**Records drawn from a dataset:**
::::::::::

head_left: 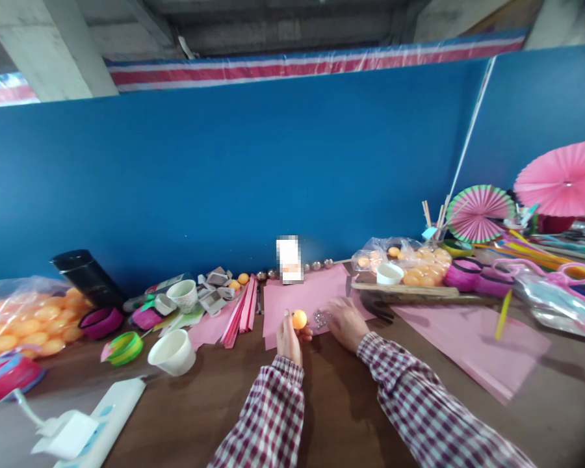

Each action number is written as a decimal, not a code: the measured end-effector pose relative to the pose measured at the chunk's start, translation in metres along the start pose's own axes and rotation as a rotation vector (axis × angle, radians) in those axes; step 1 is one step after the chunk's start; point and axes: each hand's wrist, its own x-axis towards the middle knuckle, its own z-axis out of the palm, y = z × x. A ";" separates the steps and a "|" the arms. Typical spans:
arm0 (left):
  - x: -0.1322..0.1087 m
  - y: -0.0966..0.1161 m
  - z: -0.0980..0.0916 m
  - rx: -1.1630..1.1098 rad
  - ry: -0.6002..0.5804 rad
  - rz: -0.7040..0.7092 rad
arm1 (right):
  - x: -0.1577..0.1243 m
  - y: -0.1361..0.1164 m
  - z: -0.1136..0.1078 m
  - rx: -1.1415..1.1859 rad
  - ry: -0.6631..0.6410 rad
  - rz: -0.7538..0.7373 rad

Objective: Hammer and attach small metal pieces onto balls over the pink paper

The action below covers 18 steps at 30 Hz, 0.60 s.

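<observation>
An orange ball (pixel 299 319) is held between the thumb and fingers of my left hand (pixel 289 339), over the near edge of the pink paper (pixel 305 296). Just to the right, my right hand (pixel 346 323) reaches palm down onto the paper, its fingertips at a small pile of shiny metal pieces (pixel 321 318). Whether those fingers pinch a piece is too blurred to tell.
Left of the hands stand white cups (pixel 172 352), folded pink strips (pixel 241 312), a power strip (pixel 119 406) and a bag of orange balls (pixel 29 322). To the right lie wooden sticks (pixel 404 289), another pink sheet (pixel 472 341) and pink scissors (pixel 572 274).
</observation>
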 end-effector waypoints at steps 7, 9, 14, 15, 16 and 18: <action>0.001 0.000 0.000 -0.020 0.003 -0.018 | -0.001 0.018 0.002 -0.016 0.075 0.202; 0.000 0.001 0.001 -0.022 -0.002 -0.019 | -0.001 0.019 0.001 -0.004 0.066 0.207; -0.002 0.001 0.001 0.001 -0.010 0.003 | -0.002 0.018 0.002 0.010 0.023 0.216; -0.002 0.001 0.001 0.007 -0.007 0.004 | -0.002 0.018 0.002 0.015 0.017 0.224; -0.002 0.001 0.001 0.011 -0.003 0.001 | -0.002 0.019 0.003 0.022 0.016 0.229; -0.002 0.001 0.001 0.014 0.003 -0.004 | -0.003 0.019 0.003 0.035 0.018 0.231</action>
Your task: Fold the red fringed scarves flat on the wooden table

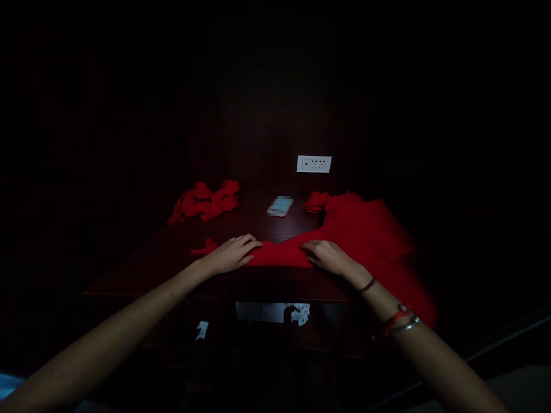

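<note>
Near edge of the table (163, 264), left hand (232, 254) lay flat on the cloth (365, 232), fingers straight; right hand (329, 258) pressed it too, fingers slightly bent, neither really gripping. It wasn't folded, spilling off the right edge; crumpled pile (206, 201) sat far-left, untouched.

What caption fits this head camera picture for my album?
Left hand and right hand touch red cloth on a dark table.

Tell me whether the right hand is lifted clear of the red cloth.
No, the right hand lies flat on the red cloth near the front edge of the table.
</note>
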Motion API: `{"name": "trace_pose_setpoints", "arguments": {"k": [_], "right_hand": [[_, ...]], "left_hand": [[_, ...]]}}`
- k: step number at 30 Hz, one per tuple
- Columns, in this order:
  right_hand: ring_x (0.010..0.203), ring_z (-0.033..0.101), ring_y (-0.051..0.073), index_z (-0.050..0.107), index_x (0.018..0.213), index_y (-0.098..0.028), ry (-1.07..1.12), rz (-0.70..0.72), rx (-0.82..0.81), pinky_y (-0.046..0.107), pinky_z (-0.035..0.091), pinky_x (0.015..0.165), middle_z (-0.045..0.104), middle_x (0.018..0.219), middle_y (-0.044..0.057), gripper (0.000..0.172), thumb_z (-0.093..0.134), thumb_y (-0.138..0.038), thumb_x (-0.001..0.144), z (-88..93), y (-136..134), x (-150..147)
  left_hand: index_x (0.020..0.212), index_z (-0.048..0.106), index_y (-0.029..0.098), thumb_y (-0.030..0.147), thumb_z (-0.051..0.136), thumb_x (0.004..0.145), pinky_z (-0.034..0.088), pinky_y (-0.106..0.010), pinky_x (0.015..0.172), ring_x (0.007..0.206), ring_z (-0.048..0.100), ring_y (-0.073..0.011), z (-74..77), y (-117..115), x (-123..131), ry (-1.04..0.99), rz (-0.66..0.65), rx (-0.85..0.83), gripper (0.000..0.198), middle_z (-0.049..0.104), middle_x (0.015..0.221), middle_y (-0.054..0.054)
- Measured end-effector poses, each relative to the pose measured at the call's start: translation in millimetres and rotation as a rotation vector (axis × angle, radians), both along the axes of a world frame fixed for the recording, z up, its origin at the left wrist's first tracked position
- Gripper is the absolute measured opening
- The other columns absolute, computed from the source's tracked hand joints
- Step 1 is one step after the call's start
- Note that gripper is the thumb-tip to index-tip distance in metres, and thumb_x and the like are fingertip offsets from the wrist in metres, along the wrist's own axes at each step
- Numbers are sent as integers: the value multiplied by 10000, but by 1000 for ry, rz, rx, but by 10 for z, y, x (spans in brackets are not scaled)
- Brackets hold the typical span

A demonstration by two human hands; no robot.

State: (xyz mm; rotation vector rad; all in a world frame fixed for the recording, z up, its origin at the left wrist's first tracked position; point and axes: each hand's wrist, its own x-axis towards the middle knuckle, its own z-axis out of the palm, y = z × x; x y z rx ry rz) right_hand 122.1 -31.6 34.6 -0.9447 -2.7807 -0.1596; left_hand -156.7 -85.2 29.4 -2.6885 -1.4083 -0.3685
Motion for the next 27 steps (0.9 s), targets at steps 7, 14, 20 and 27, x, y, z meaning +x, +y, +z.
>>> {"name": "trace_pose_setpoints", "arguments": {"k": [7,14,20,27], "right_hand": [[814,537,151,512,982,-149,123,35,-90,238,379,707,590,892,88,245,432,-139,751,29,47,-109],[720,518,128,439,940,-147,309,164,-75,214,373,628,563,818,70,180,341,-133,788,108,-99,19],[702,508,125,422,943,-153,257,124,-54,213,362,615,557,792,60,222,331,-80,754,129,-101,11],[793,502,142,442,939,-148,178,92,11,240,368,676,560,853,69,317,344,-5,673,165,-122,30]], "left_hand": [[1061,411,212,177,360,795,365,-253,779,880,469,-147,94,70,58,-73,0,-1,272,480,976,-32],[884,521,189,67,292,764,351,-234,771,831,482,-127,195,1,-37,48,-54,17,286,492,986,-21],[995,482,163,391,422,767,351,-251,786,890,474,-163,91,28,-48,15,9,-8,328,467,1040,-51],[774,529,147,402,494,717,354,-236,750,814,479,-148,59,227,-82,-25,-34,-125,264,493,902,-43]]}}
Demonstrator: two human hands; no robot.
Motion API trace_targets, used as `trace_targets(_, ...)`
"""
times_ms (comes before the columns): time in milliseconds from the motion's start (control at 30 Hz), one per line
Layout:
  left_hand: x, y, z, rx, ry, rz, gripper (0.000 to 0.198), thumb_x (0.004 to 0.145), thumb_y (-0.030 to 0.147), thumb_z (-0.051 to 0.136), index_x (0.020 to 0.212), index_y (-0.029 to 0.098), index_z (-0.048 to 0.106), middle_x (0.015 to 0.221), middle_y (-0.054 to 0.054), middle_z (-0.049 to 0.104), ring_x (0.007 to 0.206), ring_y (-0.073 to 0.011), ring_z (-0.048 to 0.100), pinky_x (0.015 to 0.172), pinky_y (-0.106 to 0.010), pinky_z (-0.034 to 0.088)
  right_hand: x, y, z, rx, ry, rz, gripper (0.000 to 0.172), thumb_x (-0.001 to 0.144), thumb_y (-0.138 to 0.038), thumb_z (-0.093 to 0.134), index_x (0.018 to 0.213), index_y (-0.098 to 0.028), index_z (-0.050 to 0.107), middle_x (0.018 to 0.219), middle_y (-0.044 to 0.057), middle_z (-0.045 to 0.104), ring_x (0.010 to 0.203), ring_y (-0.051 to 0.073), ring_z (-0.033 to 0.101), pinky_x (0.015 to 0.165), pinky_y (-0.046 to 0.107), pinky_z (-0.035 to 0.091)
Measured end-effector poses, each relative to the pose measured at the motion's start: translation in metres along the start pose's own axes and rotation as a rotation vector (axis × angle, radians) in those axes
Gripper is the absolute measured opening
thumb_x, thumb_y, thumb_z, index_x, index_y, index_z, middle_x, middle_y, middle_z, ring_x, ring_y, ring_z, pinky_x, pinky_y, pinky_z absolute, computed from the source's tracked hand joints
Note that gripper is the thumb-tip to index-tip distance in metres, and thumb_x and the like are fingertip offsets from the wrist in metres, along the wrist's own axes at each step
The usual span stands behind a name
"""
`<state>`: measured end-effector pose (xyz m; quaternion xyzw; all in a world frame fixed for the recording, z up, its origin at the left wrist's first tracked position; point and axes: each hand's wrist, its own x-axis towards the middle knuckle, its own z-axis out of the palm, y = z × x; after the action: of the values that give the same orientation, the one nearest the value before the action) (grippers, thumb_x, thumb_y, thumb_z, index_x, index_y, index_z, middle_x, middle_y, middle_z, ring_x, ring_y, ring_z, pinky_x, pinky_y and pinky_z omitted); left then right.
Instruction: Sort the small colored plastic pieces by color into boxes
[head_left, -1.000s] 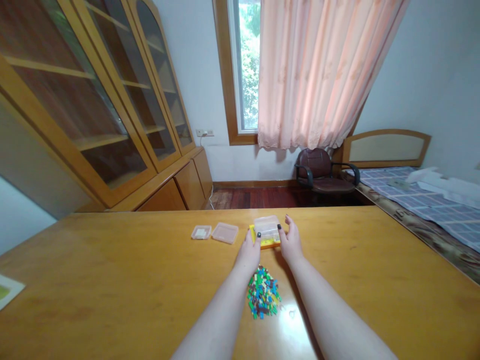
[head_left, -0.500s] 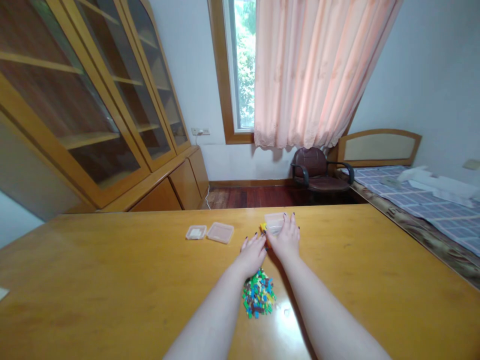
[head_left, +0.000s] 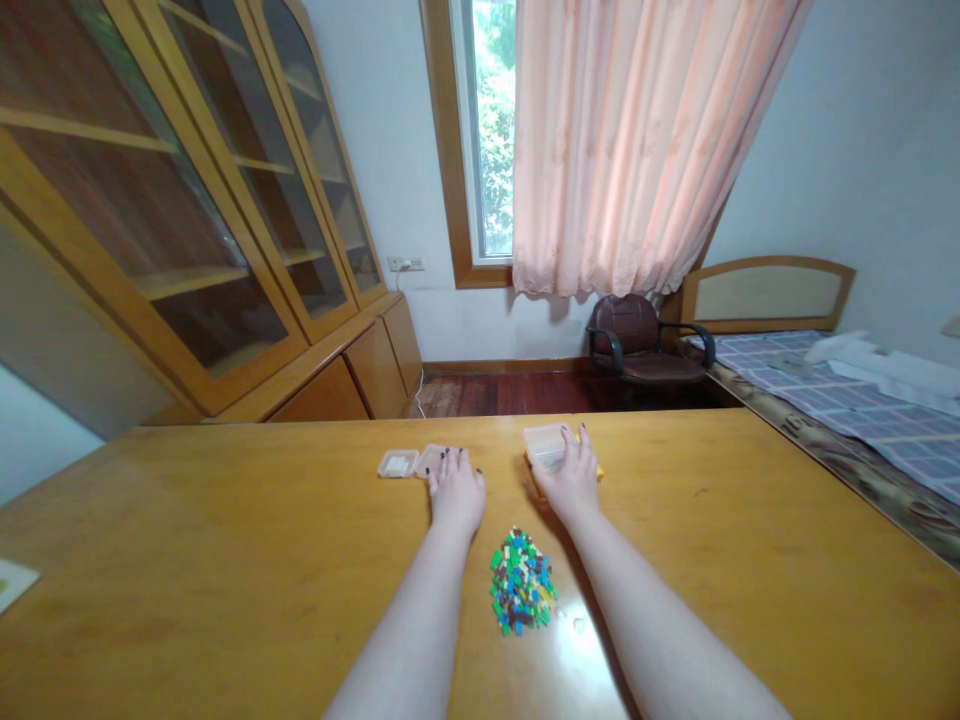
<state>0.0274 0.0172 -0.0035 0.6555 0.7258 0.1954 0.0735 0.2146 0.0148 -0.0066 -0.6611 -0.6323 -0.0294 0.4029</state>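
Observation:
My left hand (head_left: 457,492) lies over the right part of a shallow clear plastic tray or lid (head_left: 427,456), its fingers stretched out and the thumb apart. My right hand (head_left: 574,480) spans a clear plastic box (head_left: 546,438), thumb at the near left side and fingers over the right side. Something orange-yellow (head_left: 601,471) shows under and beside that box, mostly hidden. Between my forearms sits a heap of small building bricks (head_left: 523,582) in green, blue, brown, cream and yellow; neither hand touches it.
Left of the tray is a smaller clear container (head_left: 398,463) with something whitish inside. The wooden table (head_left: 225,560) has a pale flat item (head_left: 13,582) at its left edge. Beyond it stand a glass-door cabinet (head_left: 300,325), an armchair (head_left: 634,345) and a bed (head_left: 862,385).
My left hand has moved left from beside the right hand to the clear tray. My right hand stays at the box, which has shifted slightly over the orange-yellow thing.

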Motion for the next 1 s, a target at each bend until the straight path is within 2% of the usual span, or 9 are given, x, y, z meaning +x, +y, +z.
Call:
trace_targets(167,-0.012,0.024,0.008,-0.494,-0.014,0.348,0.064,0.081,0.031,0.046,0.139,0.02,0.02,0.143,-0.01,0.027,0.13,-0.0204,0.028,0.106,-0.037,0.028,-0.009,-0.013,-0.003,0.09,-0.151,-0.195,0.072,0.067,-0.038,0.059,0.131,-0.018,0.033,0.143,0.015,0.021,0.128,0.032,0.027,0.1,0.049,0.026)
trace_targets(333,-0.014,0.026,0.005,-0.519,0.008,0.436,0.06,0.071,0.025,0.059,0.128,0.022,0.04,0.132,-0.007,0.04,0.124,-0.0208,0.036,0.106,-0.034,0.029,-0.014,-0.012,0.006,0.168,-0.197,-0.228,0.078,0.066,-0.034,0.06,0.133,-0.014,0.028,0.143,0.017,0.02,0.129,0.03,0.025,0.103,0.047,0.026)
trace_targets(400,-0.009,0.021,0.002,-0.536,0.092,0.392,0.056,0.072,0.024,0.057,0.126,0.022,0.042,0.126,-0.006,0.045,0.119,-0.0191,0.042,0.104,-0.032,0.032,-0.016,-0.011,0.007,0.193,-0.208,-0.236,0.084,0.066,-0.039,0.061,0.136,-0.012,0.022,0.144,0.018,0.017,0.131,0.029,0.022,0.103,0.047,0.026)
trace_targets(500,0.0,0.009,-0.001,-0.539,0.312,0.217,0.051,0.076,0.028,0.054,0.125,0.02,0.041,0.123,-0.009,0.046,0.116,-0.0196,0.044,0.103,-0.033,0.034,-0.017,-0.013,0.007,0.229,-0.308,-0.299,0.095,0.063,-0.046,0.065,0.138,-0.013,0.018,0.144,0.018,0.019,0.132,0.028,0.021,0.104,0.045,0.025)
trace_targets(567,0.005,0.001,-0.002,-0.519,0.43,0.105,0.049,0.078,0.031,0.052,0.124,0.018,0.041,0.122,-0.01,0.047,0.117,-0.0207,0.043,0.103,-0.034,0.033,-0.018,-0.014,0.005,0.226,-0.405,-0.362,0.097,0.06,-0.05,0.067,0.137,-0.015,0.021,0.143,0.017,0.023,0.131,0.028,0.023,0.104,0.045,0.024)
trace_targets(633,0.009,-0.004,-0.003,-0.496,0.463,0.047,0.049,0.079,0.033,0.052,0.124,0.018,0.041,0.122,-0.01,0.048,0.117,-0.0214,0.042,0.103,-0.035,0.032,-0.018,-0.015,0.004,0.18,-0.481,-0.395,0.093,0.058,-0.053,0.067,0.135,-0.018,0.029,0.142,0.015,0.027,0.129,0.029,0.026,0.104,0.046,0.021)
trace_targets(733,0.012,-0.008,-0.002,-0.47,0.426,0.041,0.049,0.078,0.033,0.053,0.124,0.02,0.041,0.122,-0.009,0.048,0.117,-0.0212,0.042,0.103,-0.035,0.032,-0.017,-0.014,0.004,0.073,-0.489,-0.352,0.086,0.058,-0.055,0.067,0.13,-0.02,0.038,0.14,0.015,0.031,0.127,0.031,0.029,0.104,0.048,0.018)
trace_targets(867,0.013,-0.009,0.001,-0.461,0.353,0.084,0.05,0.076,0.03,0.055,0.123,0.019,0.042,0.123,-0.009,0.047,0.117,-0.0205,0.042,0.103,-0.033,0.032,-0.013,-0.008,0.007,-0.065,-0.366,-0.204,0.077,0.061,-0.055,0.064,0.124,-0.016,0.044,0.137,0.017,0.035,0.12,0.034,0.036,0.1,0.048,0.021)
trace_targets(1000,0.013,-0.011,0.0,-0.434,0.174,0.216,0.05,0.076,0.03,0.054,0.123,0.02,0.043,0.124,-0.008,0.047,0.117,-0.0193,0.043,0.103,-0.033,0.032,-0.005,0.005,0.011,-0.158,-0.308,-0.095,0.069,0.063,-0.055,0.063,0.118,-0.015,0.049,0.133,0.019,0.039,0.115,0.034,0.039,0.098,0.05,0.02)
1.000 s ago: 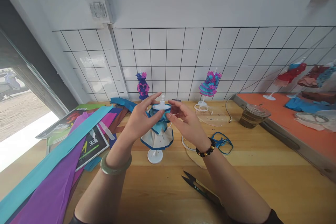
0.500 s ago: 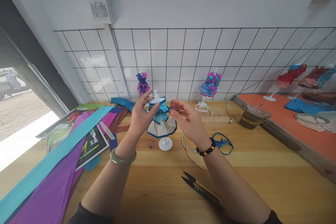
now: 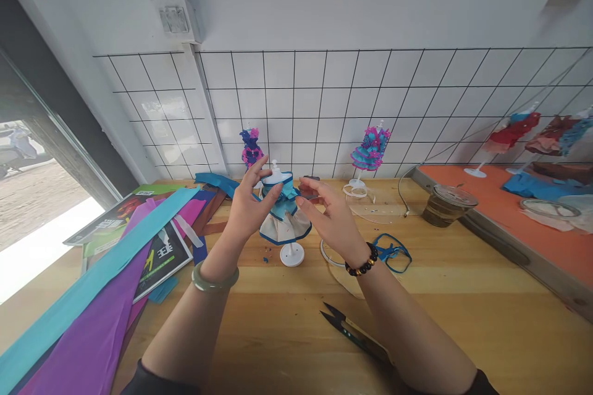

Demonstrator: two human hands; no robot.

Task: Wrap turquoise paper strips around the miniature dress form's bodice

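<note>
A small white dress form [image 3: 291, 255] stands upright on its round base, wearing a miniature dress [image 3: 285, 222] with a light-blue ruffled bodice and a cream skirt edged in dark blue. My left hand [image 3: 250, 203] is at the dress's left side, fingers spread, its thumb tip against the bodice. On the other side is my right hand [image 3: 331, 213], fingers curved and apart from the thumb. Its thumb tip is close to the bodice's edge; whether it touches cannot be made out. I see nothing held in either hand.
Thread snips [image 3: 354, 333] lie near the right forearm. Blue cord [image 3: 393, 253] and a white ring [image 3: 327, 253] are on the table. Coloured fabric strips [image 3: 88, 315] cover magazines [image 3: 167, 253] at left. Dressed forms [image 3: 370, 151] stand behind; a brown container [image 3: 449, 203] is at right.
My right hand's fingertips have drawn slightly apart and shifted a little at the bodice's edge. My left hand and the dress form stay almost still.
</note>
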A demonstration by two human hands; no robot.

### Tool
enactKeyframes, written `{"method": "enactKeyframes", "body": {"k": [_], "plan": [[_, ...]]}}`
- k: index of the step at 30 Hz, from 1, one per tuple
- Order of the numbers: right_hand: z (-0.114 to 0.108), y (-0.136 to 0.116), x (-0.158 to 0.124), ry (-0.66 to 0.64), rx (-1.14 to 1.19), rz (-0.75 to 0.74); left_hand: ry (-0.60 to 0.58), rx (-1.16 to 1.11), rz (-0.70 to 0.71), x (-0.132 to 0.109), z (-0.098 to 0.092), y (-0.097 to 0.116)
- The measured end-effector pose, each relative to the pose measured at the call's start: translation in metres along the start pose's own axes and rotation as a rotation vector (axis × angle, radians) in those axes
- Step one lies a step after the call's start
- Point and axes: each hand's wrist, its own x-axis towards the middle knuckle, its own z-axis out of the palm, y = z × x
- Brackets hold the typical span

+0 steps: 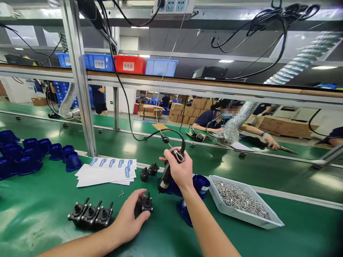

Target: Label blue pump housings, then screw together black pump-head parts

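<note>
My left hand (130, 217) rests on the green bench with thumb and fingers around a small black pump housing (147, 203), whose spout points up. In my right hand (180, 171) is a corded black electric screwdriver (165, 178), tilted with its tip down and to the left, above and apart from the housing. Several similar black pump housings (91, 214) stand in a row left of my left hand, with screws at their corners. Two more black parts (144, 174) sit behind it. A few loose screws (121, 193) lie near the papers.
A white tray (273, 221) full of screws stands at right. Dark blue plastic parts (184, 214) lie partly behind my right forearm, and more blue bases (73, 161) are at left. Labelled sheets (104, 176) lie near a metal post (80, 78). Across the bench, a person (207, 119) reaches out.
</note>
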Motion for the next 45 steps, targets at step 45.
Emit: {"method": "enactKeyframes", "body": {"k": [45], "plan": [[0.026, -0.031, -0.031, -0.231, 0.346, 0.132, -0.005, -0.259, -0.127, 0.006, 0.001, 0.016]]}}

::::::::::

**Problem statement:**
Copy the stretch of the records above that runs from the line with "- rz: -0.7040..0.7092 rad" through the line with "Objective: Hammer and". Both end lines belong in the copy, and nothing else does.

**Response to the task:**
  - rz: -0.7040..0.7092 rad
arm1 (right):
  - x: -0.1577..0.1243 m
  - y: -0.1361..0.1164 m
  - z: -0.1136..0.1078 m
  - rx: -1.1415..1.1859 rad
  - ry: -0.6631..0.6410 rad
  - rz: -0.7538..0.7373 rad

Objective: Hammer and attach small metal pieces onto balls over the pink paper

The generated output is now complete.